Collagen is a protein that provides a soft framework, and calcium phosphate is a mineral that adds strength and hardens the framework. This combination of collagen and calcium makes bone strong and flexible enough to withstand stress. More than 99 percent of the body's calcium is contained in the bones and teeth.

What process are most bones of the body formed by?

REVIEW OF SKELETAL TERMS AND PHYSIOLOGY
A B
By what process are most bones in the body formed? Endochondral ossification
Bones formed in the skull are predominantly formed by what form of ossification? Intramembranous
Where does endochondral ossification begin in a long bone? Middle of the diaphysis.

What term refers to the end of a long bone?

Parts of a Long Bone: Epiphysis. This term refers to the end of a long bone.
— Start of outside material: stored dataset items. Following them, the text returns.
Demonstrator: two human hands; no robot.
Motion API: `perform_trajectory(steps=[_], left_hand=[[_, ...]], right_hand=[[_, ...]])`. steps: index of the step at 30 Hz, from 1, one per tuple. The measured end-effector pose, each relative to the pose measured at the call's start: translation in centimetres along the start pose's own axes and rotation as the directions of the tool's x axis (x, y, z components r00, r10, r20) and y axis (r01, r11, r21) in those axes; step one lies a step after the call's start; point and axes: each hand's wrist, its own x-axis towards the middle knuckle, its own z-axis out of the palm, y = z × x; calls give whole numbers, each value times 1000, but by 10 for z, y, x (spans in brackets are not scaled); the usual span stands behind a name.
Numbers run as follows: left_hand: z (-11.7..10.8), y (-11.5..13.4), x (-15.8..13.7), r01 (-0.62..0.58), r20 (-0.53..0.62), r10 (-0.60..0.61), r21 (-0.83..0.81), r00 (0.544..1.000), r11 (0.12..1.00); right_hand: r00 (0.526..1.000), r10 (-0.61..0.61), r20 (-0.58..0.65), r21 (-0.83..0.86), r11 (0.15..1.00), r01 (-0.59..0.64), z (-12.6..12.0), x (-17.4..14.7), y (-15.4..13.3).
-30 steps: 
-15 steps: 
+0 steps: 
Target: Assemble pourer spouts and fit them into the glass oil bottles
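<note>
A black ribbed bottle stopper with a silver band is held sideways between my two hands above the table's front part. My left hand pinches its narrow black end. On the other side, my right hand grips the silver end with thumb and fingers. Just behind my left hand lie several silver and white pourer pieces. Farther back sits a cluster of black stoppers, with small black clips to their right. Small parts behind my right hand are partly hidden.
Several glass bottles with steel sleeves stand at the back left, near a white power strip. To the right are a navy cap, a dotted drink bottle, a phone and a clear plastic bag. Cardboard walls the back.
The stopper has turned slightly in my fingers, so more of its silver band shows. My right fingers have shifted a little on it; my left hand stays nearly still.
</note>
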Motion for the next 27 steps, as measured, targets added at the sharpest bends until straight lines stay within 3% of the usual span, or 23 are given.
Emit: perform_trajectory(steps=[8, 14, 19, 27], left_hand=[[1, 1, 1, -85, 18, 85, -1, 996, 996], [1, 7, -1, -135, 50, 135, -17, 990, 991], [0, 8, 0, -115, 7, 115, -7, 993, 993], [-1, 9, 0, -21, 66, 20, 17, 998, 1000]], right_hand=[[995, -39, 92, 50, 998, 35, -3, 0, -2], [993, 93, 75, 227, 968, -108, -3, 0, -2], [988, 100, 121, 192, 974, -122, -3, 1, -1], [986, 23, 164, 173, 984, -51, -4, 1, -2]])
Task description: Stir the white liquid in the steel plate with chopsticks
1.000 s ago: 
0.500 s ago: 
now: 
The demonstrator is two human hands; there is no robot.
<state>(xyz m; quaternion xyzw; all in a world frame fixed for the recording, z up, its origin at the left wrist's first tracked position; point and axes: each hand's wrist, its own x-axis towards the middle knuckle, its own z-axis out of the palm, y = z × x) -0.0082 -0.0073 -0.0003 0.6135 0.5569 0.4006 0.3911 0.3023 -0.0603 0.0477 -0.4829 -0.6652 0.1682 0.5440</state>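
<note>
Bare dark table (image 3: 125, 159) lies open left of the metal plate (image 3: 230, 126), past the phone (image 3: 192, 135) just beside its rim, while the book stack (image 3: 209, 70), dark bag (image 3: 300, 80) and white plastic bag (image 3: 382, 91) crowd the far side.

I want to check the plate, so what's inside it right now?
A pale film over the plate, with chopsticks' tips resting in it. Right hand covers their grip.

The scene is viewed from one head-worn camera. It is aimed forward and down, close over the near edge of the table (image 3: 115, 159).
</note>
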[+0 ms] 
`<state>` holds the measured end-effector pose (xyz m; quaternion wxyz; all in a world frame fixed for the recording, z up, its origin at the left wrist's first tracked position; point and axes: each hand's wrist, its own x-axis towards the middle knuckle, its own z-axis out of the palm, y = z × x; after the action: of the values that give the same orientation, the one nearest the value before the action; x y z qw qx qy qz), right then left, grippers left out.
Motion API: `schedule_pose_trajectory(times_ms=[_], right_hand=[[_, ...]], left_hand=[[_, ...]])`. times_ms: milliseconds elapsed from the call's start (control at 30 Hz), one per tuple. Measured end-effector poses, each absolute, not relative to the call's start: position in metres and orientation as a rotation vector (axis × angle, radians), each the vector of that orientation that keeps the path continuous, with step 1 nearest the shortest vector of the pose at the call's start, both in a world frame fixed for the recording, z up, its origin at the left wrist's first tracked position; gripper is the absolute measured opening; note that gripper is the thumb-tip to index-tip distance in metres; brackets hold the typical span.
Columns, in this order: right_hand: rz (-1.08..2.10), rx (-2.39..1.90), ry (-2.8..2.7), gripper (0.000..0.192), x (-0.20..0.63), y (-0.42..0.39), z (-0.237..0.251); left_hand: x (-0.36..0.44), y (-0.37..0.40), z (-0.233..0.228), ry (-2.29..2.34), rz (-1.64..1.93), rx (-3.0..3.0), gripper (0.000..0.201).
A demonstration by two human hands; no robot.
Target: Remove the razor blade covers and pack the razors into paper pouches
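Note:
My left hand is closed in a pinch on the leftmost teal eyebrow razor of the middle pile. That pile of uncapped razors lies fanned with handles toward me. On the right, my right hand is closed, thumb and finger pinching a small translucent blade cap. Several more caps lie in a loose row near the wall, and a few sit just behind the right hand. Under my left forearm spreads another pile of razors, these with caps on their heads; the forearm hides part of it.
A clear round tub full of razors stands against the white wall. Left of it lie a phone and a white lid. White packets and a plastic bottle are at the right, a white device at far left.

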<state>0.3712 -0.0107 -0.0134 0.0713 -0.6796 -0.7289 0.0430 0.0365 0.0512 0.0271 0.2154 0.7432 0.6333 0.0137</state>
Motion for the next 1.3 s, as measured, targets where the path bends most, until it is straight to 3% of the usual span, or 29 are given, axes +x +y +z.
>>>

What are the three processes by which bones develop?

The formation of bone during the fetal stage of development occurs by two processes: intramembranous ossification and endochondral ossification. Secondary ossification occurs after birth and forms the epiphyses of long bones and the extremities of irregular and flat bones.

How many bones are in the human body?

The human skeleton is the internal framework of the human body. It is composed of around 270 bones at birth – this total decreases to around 206 bones by adulthood after some bones get fused together. The bone mass in the skeleton reaches maximum density around age 21.